JAVA_HOME="/Library/Java/JavaVirtualMachines/jdk1.8.0_201.jdk/Contents/Home"

...

## JAVA env variablesexport JAVA_HOME="/Library/Java/JavaVirtualMachines/adoptopenjdk-8.jdk/Contents/Home"
export PATH=$PATH:$JAVA_HOME/bin

## HADOOP env variables
export HADOOP_HOME="/usr/local/Cellar/hadoop/3.3.0/libexec"
export PATH=$PATH:$HADOOP_HOME/bin
export PATH=$PATH:$HADOOP_HOME/sbin
export HADOOP_CONF_DIR=$HADOOP_HOME/etc/hadoop
export HADOOP_MAPRED_HOME=$HADOOP_HOME
export HADOOP_COMMON_HOME=$HADOOP_HOME
export HADOOP_HDFS_HOME=$HADOOP_HOME
export YARN_HOME=$HADOOP_HOME
export HADOOP_COMMON_LIB_NATIVE_DIR=$HADOOP_HOME/lib/native
export HADOOP_OPTS="-Djava.library.path=$HADOOP_HOME/lib"
export HADOOP_CLASSPATH=${JAVA_HOME}/lib/tools.jar

## HIVE env variables
export HIVE_HOME=/usr/local/Cellar/hive/3.1.2_3/libexec
export PATH=$PATH:/$HIVE_HOME/bin

## MySQL ENV
export PATH=$PATH:/usr/local/Cellar/mysql/8.0.23_1/bin

Hdfs-site.xml

<configuration>
<property>
<name>dfs.replication</name>
<value>1</value>
</property>
</configuration>

hadoop-env.sh

export JAVA_HOME=/Library/Java/JavaVirtualMachines/jdk1.8.0_141.jdk/Contents/Home

if I start Hadoop it seems to start all nodes:

▶ $HADOOP_HOME/sbin/start-all.sh
Starting namenodes on [localhost]
Starting datanodes
Starting secondary namenodes [blkpingu16-MBP.fritz.box]
2021-05-12 08:18:15,786 WARN util.NativeCodeLoader: Unable to load native-hadoop library for your platform... using builtin-java classes where applicable
Starting resourcemanager
Starting nodemanagers

jps shows that Hadoop stuff is running, along some Spark Stuff

▶ jps
166 Jps
99750 ResourceManager
99544 SecondaryNameNode
99851 NodeManager
98154 SparkSubmit
99405 DataNode
39326 Master

http://localhost:8088/cluster is available and shows the Hadoop dashboard (Yarn, according to the tutorial I followed) http://localhost:8080 is available and shows the Spark dashboard http://localhost:9870 is not available (should show me something Hadoop related)

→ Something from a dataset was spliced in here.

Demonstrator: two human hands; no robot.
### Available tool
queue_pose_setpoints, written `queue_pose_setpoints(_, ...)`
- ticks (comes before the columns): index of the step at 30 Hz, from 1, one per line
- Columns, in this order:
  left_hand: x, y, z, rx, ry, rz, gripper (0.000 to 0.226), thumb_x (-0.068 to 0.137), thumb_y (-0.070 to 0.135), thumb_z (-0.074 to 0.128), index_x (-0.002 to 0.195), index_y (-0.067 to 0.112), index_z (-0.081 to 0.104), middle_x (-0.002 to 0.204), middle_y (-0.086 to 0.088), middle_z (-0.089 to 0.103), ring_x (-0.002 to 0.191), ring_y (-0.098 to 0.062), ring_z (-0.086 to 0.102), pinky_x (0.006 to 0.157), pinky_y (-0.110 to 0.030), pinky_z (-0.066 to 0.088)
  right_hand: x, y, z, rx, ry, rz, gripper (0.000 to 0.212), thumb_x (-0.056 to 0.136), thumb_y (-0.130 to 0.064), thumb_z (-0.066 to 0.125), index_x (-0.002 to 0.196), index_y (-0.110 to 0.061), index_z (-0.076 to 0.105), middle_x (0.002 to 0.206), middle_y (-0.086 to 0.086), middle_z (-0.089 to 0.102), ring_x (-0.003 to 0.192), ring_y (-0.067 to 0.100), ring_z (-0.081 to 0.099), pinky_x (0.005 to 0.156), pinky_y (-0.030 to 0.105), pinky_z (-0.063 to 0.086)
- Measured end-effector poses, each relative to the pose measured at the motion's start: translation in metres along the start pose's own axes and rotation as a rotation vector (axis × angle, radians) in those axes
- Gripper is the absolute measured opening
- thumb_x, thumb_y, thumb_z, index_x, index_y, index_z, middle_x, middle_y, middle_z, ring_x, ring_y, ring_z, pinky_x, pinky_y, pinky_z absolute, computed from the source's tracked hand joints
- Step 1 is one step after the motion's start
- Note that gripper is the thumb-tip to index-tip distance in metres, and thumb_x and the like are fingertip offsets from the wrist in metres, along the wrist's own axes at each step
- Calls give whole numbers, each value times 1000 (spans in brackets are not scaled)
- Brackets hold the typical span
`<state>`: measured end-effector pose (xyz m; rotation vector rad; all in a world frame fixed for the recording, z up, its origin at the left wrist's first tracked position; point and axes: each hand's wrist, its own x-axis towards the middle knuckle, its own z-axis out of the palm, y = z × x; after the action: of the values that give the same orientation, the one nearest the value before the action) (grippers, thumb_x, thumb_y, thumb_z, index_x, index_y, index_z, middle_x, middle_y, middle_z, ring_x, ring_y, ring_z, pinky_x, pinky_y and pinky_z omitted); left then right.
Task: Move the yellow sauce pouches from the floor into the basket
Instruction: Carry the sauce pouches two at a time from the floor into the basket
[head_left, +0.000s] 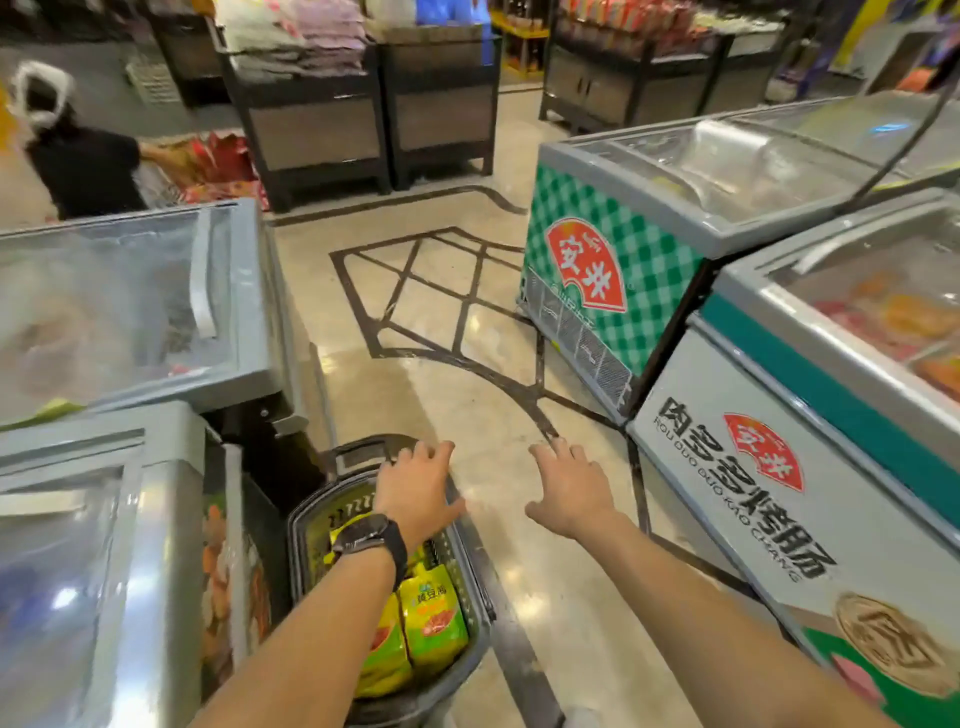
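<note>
Between the freezers (618, 312), with the pouches (431, 618) in the basket (358, 449) and none showing on the floor (467, 364), both hands hover spread and empty (left hand (415, 488) over the rim, right hand (569, 488) over tile), so check underfoot for strays before finishing.

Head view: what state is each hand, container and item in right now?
Basket: on the floor, partly filled.
Yellow pouches: lying in the basket.
Left hand: open, fingers spread, over the basket's far end.
Right hand: open, empty, over the floor.
Green checked freezer: glass lid shut.
</note>
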<state>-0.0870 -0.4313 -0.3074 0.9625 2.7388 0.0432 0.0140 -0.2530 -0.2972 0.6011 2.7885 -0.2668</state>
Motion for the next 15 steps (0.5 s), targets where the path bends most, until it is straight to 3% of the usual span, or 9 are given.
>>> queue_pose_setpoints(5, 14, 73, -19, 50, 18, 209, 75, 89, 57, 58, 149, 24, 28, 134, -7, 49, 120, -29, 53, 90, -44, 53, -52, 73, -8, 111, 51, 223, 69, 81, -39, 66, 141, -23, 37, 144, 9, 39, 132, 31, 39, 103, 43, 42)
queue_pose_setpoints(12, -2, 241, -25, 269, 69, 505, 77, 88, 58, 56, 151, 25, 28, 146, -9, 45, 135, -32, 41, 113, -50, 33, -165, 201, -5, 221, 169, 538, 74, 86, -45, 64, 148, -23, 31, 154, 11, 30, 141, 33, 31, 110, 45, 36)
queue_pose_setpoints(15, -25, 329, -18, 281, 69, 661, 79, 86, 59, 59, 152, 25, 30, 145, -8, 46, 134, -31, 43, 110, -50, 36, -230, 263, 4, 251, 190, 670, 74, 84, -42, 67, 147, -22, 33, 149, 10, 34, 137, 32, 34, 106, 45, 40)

My main problem is that I don't know why my namenode is not there, because it should and subsequently why I can't communicate with the HDFS in order to interact with it via command line (put data in it) or request data via notebooks. Something Hadoop related is broken and I can't figure out how to fix it.

Solution

I faced the same issue today and would like to note it here if anyone faced a similar issue. A quick command jps show me that the NameNode process is not there - although there is no warning or error show up.

As I discovered in the .log file of the NameNode in Hadoop, there was a java.net.BindException: Problem binding to [localhost:9000], which made me think that the port 9000 is used by another process. I use the command from this source to check open ports, indeed it is used by a python process (I ran only PySpark at that time). (sudo lsof -i -P -n | grep LISTEN for anyone needs by the way)

The solution is pretty straightforward: change the port number in fs.defaultFS field in etc/core-site.xml to another port that is not in used (mine is 9900).